Mama mematikan teleponnya secara sepihak. Aku harus bagaiamna lagi. Mendengar suara
Mama yang seperti tadi, dapat dipastikan Mama sudah tidak mau bernegosiasi lagi.
Kesempatan terakhirku adalah membujuk Nenek.

Sebelum aku menghampiriri Nenek, Nenek sudah menghampiriku terlebih dahulu.


Sepertinya, Nenek mendengar pembicaraanku dengan Mama. Nenek mengambil tanganku,
dielusnya dengan tangan kasar tapi terasa lembut. Nenek menatapku dengan sangat dalam.

“Nenek ingin Lia kuliah di tempat yang bagus. Punya tempat belajar yang nyaman, biar bisa
lebih fokus belajarnya. Di sini tidak ada universitas seperti itu, jika ada pun tempatnya sangat
jauh. Pasti capek buat perjalanan pulang perginya. Mamamu ingin kamu kuliah di sana juga
mungkin karna dia kangen sama kamu. Jarang sekali kalian tinggal bersama kan? Nenek
nggak papa di sini. Nenek ingin lihat Lia pakai baju wisuda.”
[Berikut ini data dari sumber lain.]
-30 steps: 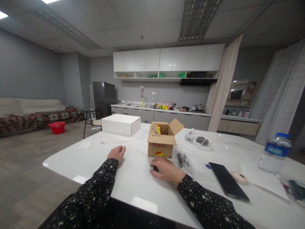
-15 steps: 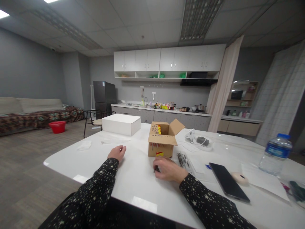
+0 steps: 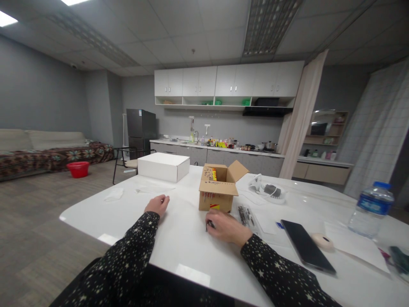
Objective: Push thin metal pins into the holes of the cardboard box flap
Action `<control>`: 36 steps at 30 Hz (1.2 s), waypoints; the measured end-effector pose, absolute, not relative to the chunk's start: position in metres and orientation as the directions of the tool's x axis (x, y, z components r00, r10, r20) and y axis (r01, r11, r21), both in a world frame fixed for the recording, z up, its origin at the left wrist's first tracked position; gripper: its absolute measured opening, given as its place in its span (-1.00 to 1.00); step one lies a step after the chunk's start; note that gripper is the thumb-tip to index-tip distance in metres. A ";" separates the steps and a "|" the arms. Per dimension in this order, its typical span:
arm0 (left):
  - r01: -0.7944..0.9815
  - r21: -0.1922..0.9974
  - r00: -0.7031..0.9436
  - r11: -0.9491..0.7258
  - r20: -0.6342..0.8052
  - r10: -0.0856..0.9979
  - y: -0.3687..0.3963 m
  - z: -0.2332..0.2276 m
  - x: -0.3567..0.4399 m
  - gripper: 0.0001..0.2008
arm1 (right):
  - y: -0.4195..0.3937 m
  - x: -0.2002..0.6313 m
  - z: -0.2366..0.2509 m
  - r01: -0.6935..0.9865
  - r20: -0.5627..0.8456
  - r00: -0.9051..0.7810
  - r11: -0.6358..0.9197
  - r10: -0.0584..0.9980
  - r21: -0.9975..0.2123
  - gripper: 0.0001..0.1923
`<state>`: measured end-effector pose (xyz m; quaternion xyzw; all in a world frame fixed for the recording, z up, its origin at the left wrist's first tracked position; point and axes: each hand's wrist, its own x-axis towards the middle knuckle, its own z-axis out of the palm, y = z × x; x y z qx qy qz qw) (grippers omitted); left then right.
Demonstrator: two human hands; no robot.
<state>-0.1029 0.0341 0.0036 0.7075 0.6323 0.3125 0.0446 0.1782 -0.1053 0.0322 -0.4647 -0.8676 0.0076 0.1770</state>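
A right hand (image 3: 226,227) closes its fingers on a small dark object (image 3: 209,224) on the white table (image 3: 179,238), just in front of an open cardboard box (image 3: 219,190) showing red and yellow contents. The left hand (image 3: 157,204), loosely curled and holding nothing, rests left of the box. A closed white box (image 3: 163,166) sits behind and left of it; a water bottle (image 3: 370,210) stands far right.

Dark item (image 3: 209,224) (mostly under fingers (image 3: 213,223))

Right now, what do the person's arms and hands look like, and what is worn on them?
Both arms are covered to the wrist by long dark sleeves sprinkled with small pale stars. The left hand and right hand are bare: no gloves, and no rings or watch that show.
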 end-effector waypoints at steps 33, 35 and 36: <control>0.868 0.454 -0.002 -0.202 0.409 0.912 0.033 0.004 -0.103 -0.63 | -0.093 0.163 0.019 0.736 0.356 -0.667 0.653 0.654 0.178 -0.84; 0.869 0.454 -0.005 -0.197 0.406 0.914 0.031 0.005 -0.102 -0.63 | -0.092 0.160 0.018 0.722 0.354 -0.685 0.658 0.636 0.214 -0.84; 0.869 0.455 -0.003 -0.198 0.404 0.915 0.031 0.005 -0.102 -0.64 | -0.092 0.158 0.018 0.716 0.354 -0.692 0.660 0.629 0.227 -0.85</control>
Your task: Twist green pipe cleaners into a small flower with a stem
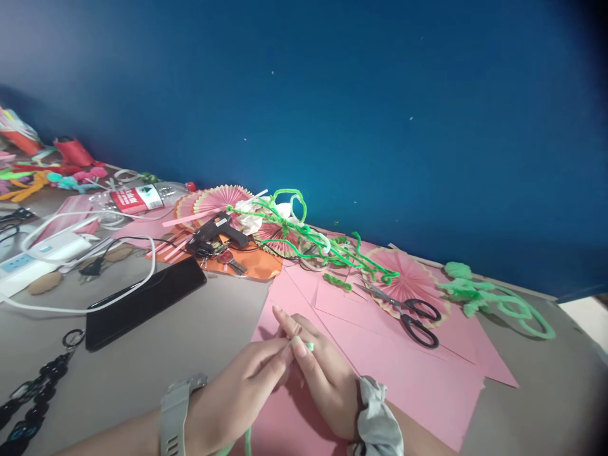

Aku menahan air mataku supaya tidak jatuh, aku tidak ingin Nenek melihatku menangis.
Dalam hatiku, aku tetap tidak ingin meninggalkan Nenek, aku masih tidak rela. Tetapi, jika
itu yang diminta Nenek, aku tidak bisa menolaknya. Aku akan mengambulkan keinginan
Nenek. Aku juga janji akan sering-sering mengunjungi Nenek.